M was on treatment for mixed anxiety and depressive disorder with sertraline for 4 years. He was euthymic at presentation.
His laboratory work showed mild anaemia and low platelets. He was known to have a platelet disorder as well. Most recent HbA1c was raised but other basic blood investigations were largely within normal ranges.
His magnetic resonance imaging scan showed Symmetrical T1 high signal in bilateral globus pallidus on sagittal T1 weighted images. It was concluded that appearances could be due to manganese deposition consistent with history of hepatic dysfunction.
Small vessel ischaemic changes were seen in bilateral supratentorial white matter.
His electro encephalogram was in keeping with diffuse cerebral dysfunction.
Neurology multi-disciplinary meeting has concluded that the clinical presentation is one of a hepatic encephalopathy.

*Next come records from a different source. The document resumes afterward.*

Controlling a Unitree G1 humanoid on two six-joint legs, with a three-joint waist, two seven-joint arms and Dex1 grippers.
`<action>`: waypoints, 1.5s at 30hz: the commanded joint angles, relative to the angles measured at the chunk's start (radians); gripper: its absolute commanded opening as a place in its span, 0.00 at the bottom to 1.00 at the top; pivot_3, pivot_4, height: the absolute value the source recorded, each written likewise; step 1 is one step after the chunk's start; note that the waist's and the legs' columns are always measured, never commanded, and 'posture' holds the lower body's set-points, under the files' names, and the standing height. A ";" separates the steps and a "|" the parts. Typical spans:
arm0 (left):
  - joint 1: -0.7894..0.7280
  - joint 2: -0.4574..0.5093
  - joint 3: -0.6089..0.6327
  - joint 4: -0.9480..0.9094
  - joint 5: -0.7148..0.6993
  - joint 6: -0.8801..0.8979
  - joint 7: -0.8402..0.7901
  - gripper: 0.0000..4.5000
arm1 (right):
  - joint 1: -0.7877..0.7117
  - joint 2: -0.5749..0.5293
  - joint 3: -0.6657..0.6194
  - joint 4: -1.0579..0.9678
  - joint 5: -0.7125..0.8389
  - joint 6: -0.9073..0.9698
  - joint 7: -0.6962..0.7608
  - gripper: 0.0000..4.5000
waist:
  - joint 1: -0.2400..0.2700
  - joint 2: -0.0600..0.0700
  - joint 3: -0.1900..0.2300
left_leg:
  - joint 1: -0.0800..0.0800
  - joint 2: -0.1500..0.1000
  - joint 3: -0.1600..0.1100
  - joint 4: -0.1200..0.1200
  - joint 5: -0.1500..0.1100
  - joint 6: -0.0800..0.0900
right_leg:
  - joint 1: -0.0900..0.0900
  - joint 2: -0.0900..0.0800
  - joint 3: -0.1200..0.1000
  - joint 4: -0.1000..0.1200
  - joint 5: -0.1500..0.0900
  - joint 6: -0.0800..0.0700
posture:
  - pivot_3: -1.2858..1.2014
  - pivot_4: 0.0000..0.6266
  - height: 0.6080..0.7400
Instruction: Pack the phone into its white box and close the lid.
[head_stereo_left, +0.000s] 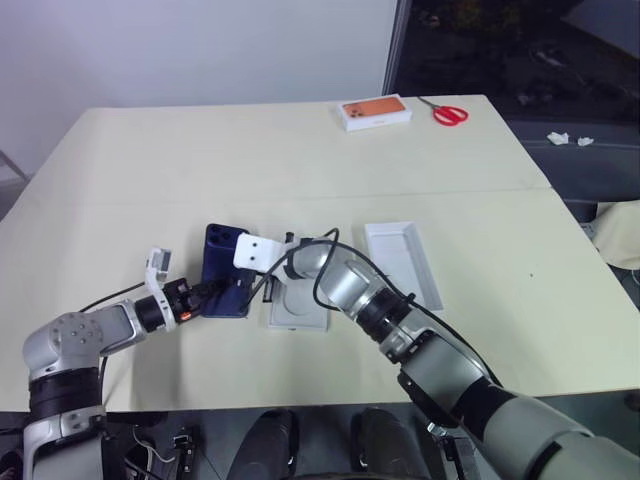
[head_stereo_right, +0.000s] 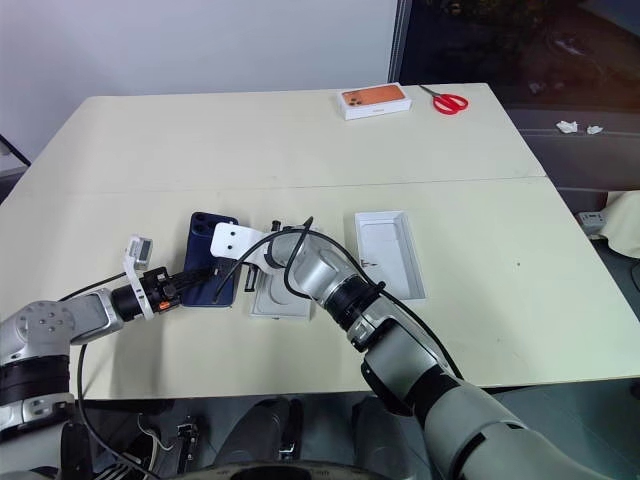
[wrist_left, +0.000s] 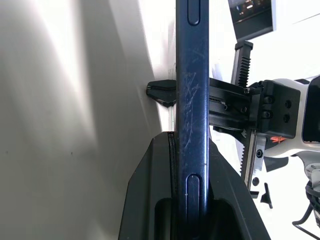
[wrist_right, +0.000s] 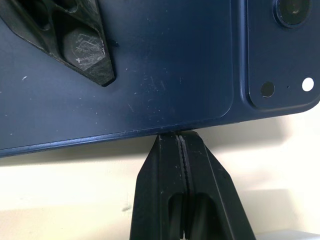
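Phone (wrist_right: 165, 70) dark blue, glossy, scuffed back, corner camera cluster

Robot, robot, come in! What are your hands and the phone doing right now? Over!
Left gripper clamped on the phone edge. Right gripper shut, fingertips against phone's side. Open white box waits to the right; white insert lies between.

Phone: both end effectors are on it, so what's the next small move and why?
Probably lift the phone a little with the left end effector, then carry it toward the open white box. The left fingers clamp the phone's edge in the left wrist view, while the right end effector, shut, only butts against its long edge. The box lies beyond the white insert, so the phone must clear that.
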 joint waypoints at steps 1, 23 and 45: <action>0.020 -0.013 0.015 0.022 -0.003 0.012 0.030 0.00 | 0.026 -0.012 -0.068 -0.095 0.074 -0.024 0.037 0.00 | 0.000 0.000 0.000 | 0.000 0.000 0.000 0.000 0.000 0.000 | 0.000 0.000 0.000 0.000 0.000 0.000 | 0.52 0.24 1.00; 0.036 -0.127 0.323 -0.032 -0.343 0.218 0.273 0.00 | 0.287 -0.345 -0.407 -0.654 0.557 0.225 0.312 0.00 | 0.003 -0.002 0.002 | -0.007 0.001 0.000 -0.001 0.000 0.001 | -0.002 0.000 0.000 -0.004 0.000 0.000 | 0.52 0.24 1.00; -0.068 -0.286 0.007 -0.200 -0.490 0.140 0.575 0.00 | 0.567 -0.672 -0.482 -0.828 0.584 0.085 0.309 0.75 | 0.012 -0.013 0.009 | -0.007 0.002 0.001 0.000 0.000 0.000 | 0.000 0.000 0.000 -0.005 0.000 0.000 | 0.52 0.24 1.00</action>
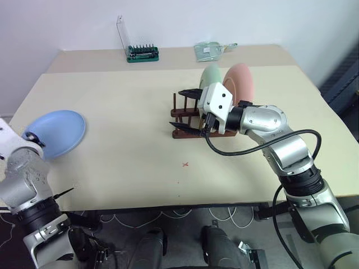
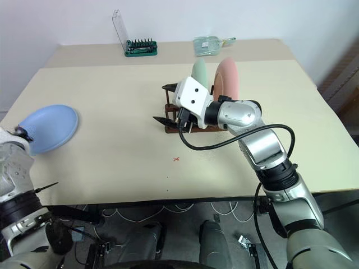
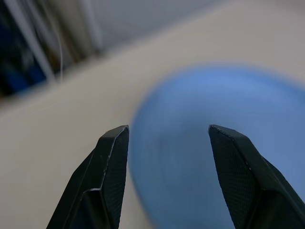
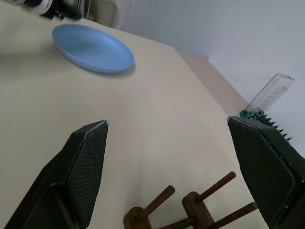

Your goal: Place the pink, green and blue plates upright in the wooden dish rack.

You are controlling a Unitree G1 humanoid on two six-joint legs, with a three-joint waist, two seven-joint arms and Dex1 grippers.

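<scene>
The blue plate lies flat on the table at the far left. My left gripper stands open right at the plate's near rim, with the plate showing between and beyond its fingers. The green plate and the pink plate stand upright side by side in the wooden dish rack at mid-table. My right gripper hovers wide open over the rack's free front pegs, holding nothing and hiding part of the rack.
A green box of tool bits with a raised clear lid stands at the table's back edge. A clear plastic packet lies to its right. A small red mark is on the tabletop in front of the rack.
</scene>
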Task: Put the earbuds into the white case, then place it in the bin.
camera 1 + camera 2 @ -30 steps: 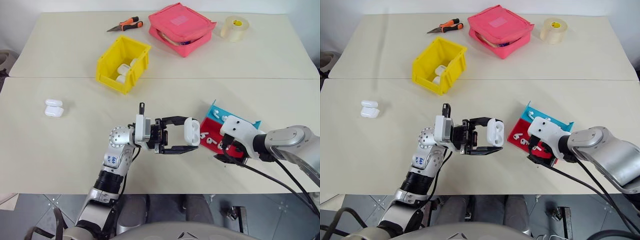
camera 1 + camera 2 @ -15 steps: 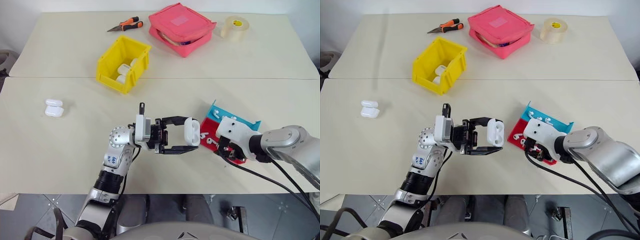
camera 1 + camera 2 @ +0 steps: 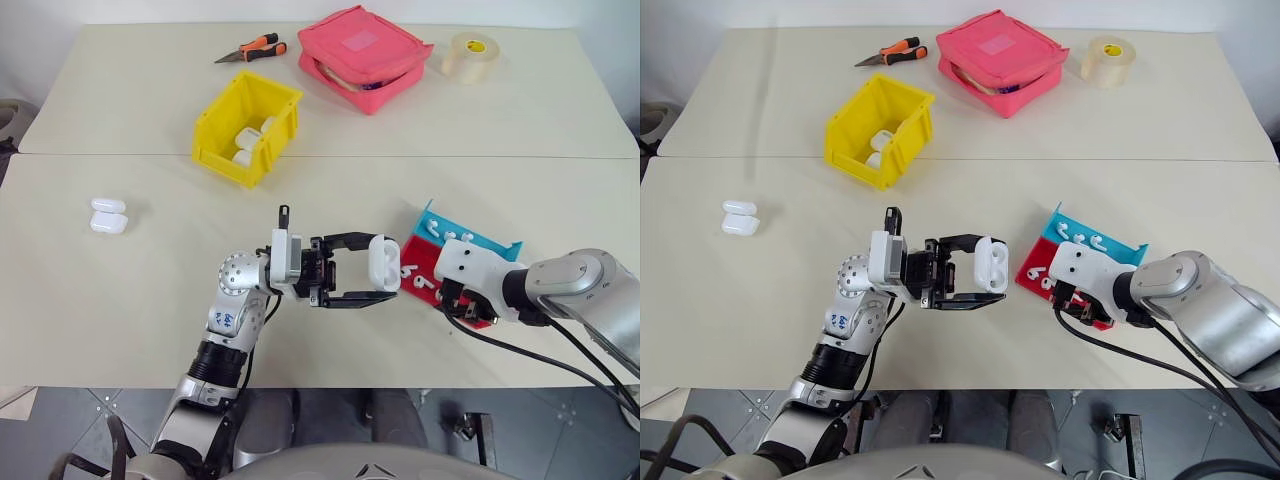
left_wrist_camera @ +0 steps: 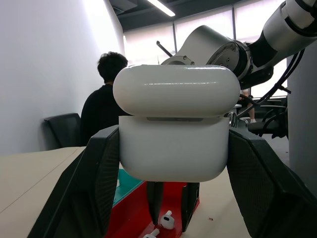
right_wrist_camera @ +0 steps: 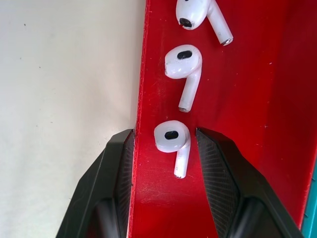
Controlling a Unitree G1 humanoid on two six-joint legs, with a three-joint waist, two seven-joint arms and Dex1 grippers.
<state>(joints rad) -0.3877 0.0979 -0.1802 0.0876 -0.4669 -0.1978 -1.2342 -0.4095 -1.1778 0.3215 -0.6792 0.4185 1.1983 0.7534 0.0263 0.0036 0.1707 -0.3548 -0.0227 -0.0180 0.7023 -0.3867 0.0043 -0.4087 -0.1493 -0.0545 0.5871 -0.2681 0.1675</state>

Results: Human physiological functions require many essential elements and manganese is identified as an essential element. Accumulation of manganese in excessive amounts in brain due to various metabolic derangements can causes central nervous system dysfunction known as Manganism. Manganism is an extrapyramidal disorder characterized by motor disturbances associated with neuropsychiatric and cognitive disabilities similar to Parkinsonism.

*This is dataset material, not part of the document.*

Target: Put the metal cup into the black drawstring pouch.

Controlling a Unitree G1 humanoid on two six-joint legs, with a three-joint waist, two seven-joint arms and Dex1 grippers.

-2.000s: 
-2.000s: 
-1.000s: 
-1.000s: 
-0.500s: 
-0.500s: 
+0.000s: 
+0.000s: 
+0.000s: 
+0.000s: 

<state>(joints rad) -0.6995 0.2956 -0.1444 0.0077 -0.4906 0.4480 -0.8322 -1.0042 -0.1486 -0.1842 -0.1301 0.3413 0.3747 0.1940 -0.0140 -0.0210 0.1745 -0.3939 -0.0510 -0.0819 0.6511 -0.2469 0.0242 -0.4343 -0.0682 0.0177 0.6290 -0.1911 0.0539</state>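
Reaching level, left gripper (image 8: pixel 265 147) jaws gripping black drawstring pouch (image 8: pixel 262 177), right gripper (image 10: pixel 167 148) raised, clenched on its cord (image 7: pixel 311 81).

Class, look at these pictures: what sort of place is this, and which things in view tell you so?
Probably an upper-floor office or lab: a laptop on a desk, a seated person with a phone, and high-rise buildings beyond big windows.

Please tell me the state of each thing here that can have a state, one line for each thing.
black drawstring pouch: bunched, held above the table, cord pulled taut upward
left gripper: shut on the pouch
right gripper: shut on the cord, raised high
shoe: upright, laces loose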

Manganese is cleared from the body by the liver. Chronic liver impairment hinders the clearing process causing accumulation of manganese in blood and brain. M was suffering from chronic liver impairment which was the most likely cause for manganese deposition in his brain.
Conclusion: It was concluded that M’s cognitive impairment was due to hepatic encephalopathy and Manganism. Clinicians need to be aware of Manganism while assessing the patients with chronic liver impairment and neurocognitive dysfunction.
Abstracts were reviewed by the RCPsych Academic Faculty rather than by the standard BJPsych Open peer review process and should not be quoted as peer-reviewed by BJPsych Open in any subsequent publication.